# OK, I'm stumped...



## anytide (Jul 30, 2009)

does it have any sort of "vacuum" advance timing @ wot ???
is it computer driven at all ?? 
any vacuum issues/leaks ?? :-?
-anytide


----------



## TomFL (Oct 2, 2007)

No computer on this thing..

Vaccum leak I don't know, don't have a vaccum pump. Triple checked all fittings. Permatex thread sealant on them too. 

Bulb will pump gas, with no leaks. 

Can't see why the issue would have gone away when the boat sat and then come back the second trip I used it. 

Nor why the boat runs perfect below 3500 rpm's.
-T


----------



## tom_in_orl (Dec 9, 2006)

I have had similar issues on a 2 stroke motor that were determined to be the timing advance.


----------



## firecat1981 (Nov 27, 2007)

I didn't see anything about the carbs. Maybe a few clogged secondary jets? when were they last services? or cleaned?


----------



## TomFL (Oct 2, 2007)

> I have had similar issues on a 2 stroke motor that were determined to be the timing advance.


Timing advance would go away and come back though?

This started months ago as a very slight miss at the top end RPM's, then got worse. I never ran it at WOT as I knew I wanted to replace the fuel system and do electrical work. I let the boat sit for about 2 months with no use, brought a mechainc out with me on a test spin the first time I wanted to get the boat out on the water again, and the issue was gone completely. 

But, next outing on the water, it came back. 

Wondering if I have a cracked float and it's filling with fuel and not floating, or something that's floating around in the bowl that got sucked up in the jet.

Just don't see it being electrical if it's been intermittent??? But, I've been wrong before... More times than I care to admit!!

-T


----------



## makin moves (Mar 20, 2010)

I had a yami 90 where upper rpms the fuel line was colapsing causing it to do the same thing. just a thought


----------



## tom_in_orl (Dec 9, 2006)

> > I have had similar issues on a 2 stroke motor that were determined to be the timing advance.
> 
> 
> Timing advance would go away and come back though?


What you described sounds like a fuel or timing issue.
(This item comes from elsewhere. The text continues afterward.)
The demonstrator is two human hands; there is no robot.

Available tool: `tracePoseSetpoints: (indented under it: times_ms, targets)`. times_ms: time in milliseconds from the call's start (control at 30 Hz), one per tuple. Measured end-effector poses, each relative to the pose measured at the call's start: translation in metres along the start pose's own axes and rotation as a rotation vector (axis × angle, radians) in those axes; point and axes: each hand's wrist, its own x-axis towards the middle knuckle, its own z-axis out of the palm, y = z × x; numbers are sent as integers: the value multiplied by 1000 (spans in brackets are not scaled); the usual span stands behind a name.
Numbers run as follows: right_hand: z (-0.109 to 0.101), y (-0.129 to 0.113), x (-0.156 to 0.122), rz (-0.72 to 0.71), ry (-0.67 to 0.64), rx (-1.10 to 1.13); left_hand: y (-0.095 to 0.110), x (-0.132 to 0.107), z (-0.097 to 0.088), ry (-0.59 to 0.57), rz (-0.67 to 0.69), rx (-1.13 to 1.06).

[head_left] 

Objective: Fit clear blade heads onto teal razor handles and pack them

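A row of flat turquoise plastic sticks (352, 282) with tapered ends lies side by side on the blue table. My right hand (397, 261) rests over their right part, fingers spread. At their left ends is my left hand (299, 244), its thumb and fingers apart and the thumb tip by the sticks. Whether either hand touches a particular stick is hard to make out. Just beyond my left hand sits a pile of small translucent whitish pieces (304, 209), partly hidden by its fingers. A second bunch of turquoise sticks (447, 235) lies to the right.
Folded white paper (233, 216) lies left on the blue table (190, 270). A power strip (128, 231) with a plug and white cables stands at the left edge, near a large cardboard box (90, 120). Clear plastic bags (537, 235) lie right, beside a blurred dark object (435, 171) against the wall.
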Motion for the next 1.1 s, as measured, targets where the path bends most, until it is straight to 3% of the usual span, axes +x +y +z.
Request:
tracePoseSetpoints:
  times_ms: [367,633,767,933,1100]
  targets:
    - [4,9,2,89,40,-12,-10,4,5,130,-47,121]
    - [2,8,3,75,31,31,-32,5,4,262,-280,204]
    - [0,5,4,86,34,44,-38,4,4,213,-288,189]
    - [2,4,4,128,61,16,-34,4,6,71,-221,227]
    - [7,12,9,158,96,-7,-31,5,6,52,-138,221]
My first thought would have been the bulb or fuel pump but I have also seen that same type of issue with the time advance not working properly.


----------



## anytide (Jul 30, 2009)

> I have had similar issues on a 2 stroke motor that were determined to be the timing advance.
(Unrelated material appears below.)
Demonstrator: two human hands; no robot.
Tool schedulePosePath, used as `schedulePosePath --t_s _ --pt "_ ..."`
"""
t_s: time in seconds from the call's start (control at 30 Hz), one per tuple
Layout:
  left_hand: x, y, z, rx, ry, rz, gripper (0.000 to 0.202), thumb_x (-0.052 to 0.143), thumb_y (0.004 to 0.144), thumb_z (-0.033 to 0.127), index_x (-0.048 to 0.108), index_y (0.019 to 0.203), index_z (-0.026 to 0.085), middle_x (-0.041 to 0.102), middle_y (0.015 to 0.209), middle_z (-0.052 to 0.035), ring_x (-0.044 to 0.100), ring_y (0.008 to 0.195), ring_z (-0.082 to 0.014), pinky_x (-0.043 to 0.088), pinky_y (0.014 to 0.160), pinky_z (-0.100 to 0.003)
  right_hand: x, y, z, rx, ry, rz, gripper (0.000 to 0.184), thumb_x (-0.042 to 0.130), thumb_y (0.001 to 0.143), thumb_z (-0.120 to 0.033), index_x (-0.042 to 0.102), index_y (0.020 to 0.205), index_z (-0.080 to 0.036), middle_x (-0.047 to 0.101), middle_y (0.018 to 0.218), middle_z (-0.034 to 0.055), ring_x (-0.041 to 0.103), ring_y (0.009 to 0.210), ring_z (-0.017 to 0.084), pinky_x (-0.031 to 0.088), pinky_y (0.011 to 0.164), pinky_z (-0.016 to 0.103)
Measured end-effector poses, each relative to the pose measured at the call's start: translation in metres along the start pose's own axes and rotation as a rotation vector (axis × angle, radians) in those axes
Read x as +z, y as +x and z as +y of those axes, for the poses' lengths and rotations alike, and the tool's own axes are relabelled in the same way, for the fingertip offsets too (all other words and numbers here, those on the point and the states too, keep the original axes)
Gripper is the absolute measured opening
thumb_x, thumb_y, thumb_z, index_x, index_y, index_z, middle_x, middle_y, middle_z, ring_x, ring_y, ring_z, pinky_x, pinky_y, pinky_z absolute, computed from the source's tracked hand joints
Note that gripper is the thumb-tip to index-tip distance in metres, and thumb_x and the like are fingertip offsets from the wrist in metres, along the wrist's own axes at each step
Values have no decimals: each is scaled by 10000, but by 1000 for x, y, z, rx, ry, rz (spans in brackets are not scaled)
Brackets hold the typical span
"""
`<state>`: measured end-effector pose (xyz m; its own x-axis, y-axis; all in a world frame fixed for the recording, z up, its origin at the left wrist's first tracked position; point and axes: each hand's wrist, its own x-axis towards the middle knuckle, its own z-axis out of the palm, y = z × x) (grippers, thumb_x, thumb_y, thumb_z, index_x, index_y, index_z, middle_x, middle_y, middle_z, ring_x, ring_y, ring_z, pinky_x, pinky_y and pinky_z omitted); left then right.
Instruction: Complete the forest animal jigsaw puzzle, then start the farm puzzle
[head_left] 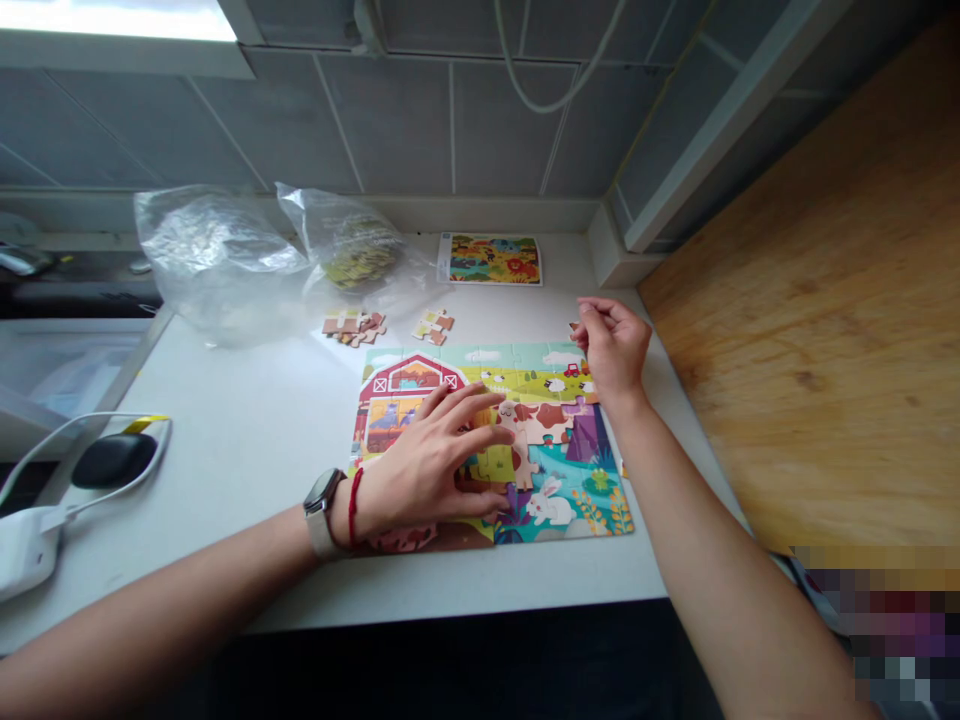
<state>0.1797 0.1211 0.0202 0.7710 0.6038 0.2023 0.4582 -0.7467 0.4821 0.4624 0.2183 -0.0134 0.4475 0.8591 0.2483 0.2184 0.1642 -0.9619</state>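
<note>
A farm jigsaw puzzle (555, 470) lies on the white tabletop, mostly joined, with a red barn, a cow, sheep and a white rabbit. My left hand (442, 450) rests over its middle with the fingers spread, covering part of the barn side. Past the puzzle's upper right corner, my right hand (616, 345) is closed in a pinch. A small brown bit of a puzzle piece (574, 327) shows at its fingertips; the rest is hidden. Behind the barn roof lie a small heap of loose pieces (352, 326) and a few joined pieces (433, 326).
Crumpled clear plastic bags (217, 250) stand at the back left, one with greenish pieces inside. A picture card (491, 260) lies near the tiled wall. At the left are a white charger with its cable (30, 550) and a black case (114, 459). A wooden panel (817, 280) borders the right.
</note>
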Motion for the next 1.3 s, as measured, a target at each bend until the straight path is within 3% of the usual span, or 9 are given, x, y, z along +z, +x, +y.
schedulePosePath --t_s 0.13,0.37,0.47,0.6,0.77,0.87,0.97,1.17,1.3 --pt "-1 -1 -3 164 101 152 216 713 1002 457 803 1049 266 601 1558 -73 480 1509 -368 448 1186 -578 0 0 0 7 1 -5 257 748 827 -437 764 921 -198 631 564 -51 609 498 121 472 482 223" --pt "-2 0 -6 214 118 143 250 671 1039 421 813 946 237 669 1486 -58 559 1436 -346 526 1105 -519 0 -1 -3 17 12 5 258 740 807 -420 762 918 -188 631 563 -48 601 500 120 469 487 226" --pt "-3 0 -4 243 114 77 263 642 1053 444 802 1108 242 602 1564 -81 503 1496 -349 477 1181 -542 0 -1 -4 26 0 -1 284 740 815 -447 761 930 -189 624 573 -52 609 508 122 477 495 229" --pt "-4 1 0 310 97 -124 522 595 1051 557 643 1464 241 429 1699 -97 327 1611 -383 339 1294 -599 0 -2 -4 26 -6 9 290 748 810 -447 767 928 -184 622 573 -52 599 495 120 475 493 232" --pt "-3 2 -3 292 65 -215 471 548 1095 434 591 1529 256 416 1703 -63 264 1641 -327 247 1350 -541 1 -2 -4 24 5 20 286 758 791 -435 770 920 -179 619 565 -52 576 479 115 453 472 225" --pt "0 0 -9 283 58 -282 577 525 1094 515 460 1627 304 336 1741 -33 239 1649 -315 191 1363 -530 1 -2 -5 27 -1 19 302 760 784 -446 769 920 -177 622 566 -50 580 482 117 455 474 226" --pt "4 -4 -11 268 15 -269 713 529 1058 629 353 1679 327 321 1748 -34 216 1655 -324 148 1368 -548 0 -2 -4 30 -5 16 306 752 782 -447 768 924 -177 626 567 -51 582 483 118 458 480 228" --pt "9 -5 -9 220 -5 -202 815 492 1057 664 251 1715 247 296 1755 -82 237 1647 -339 87 1367 -550 1 -2 -5 44 20 20 310 752 768 -449 757 920 -178 616 552 -59 566 473 112 447 480 225" --pt "6 -1 -12 213 -2 -135 749 535 1041 658 412 1653 244 387 1718 -104 365 1593 -368 180 1346 -561 -3 0 -14 53 85 91 290 757 762 -448 740 907 -197 574 537 -80 530 454 102 440 481 223"
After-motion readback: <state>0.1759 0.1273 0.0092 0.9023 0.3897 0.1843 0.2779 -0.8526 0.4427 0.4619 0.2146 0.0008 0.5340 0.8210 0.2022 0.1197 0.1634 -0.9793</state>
 thats still what i'm thinking,,the advance could be sticking .vacuum leak or not... -anytide


----------



## Un-shore (Sep 27, 2007)

Would this help? run it up to the speed it bogs down and shut it off, pull the plugs and see if there is fuel on them. then you will know if it is fuel starved.


----------



## lemaymiami (Feb 9, 2007)

First things first... Before doing anything else I'd want to eliminate your boat's fuel system as the problem.... That's easily done, bring a portable tank with new fuel and by-pass the boat's entire fuel system, hook up directly and run it. If the same problem occurs you're in motor country, if the thing runs clean and green then you've got an issue with your boat...

One thing that can screw up a properly running motor is to have just enough trash in the bottom of a fuel tank to clog the pickup when the demand is at its highest... there's also an anti-syphon valve in most large tanks that can occasionally cause difficulty, and one last little fuel tank gremlin, the clogged fuel vent (if a mud dauber makes its nest in your fuel vent it can restrict or stop it up entirely).

If it does turn out to be your motor, I'd bet on the ignition system breaking down as the rpms get to a given level. That's just a guess on my part, my first move with a suspected motor problem is to find a pro that I trust. He (or she) will have it sorted out in a fraction of the time that I would... Good luck and post up whatever the fix is...


----------



## MATT (Apr 30, 2007)

if your going to take that 2ed fuel tank you may also want to take a can of Seafoam. After testing if you have the same problem add the sea foam and run that spair tank dry. This wil clean any cloged 2ed jets and blow out any build up in your fuel lines that are in the motor it's self. We would do this at the begianing of evey summer with my off shore boats. One full can of Seafoam in about 3 gals of mixed fuel if you don't still use the oil injector sym.


----------



## TomFL (Oct 2, 2007)

I will try the spare gas can test, but I wonder where I can find a plastic tank with a 3/8" pickup? Most I've seen are 1/4" I think, which would negate the test. 

Also, I checked the tank vent by blowing into it when I had the tank pickup removed, and there was no pressure buildup at all. I plugged the tank pickup hole, blew into the vent again, and when I let go all the air came back. So I know the vent works OK.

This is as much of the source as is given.